Parameter Acceptance Criteria Reported Device Performance WBC Differential (Lymphocytes, Monocytes, Granulocytes) (Specific criteria for precision and accuracy not provided in this document) "Testing met all acceptance criteria" for precision and accuracy. Red Cell Distribution Width (RDW) (Specific criteria for precision and accuracy not provided in this document) "Testing met all acceptance criteria" for precision and accuracy. Mean Platelet Volume (MPV) (Specific criteria for precision and accuracy not provided in this document) "Testing met all acceptance criteria" for precision and accuracy.
Further Study Details (Based on Available Information):
-
Sample size used for the test set and the data provenance:
- Test Set Sample Size: Not specified in the provided text.

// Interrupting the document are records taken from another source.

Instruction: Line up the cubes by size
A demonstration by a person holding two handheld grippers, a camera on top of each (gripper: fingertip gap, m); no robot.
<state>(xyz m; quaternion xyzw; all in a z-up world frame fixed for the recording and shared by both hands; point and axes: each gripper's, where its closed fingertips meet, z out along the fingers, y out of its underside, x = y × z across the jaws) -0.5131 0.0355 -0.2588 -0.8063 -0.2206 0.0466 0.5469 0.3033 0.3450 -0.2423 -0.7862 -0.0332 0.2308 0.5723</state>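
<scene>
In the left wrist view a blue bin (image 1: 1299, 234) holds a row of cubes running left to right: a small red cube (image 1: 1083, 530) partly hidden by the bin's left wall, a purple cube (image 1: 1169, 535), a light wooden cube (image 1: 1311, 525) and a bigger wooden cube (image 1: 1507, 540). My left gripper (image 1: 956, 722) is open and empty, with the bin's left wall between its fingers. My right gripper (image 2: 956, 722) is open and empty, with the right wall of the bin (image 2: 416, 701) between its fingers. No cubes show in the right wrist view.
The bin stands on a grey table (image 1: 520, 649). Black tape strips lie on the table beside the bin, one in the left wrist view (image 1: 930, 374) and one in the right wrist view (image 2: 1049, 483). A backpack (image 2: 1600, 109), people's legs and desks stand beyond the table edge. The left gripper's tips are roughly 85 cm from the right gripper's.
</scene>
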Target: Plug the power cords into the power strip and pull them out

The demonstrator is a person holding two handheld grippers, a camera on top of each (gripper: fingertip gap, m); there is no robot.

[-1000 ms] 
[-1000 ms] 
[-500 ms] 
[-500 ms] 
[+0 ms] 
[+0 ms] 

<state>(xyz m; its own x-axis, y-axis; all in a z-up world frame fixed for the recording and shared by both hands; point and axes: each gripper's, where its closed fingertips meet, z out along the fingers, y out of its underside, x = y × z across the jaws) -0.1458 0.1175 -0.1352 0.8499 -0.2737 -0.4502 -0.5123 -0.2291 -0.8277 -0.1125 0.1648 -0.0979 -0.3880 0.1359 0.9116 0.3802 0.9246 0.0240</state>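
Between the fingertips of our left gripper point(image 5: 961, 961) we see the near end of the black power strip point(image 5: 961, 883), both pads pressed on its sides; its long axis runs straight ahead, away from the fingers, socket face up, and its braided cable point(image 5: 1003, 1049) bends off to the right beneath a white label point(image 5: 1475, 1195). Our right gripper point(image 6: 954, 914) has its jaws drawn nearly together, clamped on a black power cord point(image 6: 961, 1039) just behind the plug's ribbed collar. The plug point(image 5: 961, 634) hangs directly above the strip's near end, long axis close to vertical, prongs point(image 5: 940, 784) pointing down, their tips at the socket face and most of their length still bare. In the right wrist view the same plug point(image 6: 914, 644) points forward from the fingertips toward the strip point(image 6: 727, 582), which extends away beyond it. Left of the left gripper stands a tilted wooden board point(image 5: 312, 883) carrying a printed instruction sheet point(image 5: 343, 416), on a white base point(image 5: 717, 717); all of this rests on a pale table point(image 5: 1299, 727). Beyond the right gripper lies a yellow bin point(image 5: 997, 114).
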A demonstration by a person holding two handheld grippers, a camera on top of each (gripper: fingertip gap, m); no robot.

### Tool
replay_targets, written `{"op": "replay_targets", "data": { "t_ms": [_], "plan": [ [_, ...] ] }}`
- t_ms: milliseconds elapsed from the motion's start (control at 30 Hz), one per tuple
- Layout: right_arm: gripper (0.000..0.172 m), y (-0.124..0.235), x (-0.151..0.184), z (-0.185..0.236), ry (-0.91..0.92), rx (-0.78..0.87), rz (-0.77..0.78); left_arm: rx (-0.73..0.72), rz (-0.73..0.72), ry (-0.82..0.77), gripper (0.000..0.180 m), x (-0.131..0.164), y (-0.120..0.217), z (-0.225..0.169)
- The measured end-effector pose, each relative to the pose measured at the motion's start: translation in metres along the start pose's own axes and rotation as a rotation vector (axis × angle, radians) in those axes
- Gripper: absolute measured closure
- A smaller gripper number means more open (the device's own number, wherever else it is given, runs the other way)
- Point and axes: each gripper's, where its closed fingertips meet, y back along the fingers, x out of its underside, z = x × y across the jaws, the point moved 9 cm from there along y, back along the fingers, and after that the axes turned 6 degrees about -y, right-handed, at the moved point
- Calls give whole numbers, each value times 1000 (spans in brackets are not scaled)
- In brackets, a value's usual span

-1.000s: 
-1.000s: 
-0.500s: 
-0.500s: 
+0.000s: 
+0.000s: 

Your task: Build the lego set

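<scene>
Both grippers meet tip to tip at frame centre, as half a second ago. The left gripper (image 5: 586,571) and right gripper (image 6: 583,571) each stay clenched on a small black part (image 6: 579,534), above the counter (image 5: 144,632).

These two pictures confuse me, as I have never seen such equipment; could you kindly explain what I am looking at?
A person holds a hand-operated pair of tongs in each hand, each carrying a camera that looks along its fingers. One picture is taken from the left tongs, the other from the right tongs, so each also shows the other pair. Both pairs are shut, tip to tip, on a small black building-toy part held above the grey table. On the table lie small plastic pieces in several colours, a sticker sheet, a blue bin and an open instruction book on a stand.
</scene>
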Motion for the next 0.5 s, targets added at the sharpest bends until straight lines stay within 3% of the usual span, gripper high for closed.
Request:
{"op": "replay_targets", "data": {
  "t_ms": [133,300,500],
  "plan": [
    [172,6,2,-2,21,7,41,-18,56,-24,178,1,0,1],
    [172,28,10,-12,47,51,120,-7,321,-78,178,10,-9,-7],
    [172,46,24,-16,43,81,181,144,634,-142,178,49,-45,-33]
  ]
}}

- Data Provenance: Not specified (e.g., country of origin, retrospective or prospective).
-
Number of experts used to establish the ground truth for the test set and the qualifications of those experts:
- This information is not provided as the ground truth determination method is not detailed. For a differential cell counter, this would typically involve trained laboratory technologists performing manual differential counts, potentially reviewed by pathologists.
-
Adjudication method for the test set:
- Not specified.
-
If a multi-reader multi-case (MRMC) comparative effectiveness study was done, and if so, what was the effect size of how much human readers improve with AI vs without AI assistance:
- Not applicable. This device is an automated hematology analyzer, not an AI-assisted diagnostic tool for human readers in the context of image interpretation. It performs automated cell counting and differentiation.
-
If a standalone (i.e., algorithm only without human-in-the-loop performance) was done:
- Yes, implicitly. Automated hematology analyzers operate in a standalone manner to count and differentiate cells. The "testing" mentioned for precision and accuracy likely refers to the performance of the device's algorithms and internal measurement systems without human intervention during the measurement process. Human intervention would occur in sample preparation, loading, and result review.
-
The type of ground truth used (expert consensus, pathology, outcomes data, etc.):
- Not explicitly stated, but for hematology analyzers, the reference method for confirming accuracy of automated differential counts is typically manual microscopic differential count performed by trained technologists, which can be considered a form of "expert consensus" or "gold standard" in hematology.
-
The sample size for the training set:
- Not applicable / Not specified. Automated hematology analyzers from this era (1997) typically rely on pre-programmed algorithms based on physical principles (impedance) and defined cell size ranges, rather than machine learning models that require explicit training sets in the modern sense. The "training" would involve extensive engineering, calibration, and validation against known samples to establish the correct parameters for cell differentiation.
-
How the ground truth for the training set was established:
- Not applicable / Not specified. As explained above, the device likely relies on established physical principles and pre-defined parameters rather than a machine learning training set with ground truth labels. If any "calibration" or parameter optimization was done against known samples, the ground truth would have been established through a reference method like manual differential counts.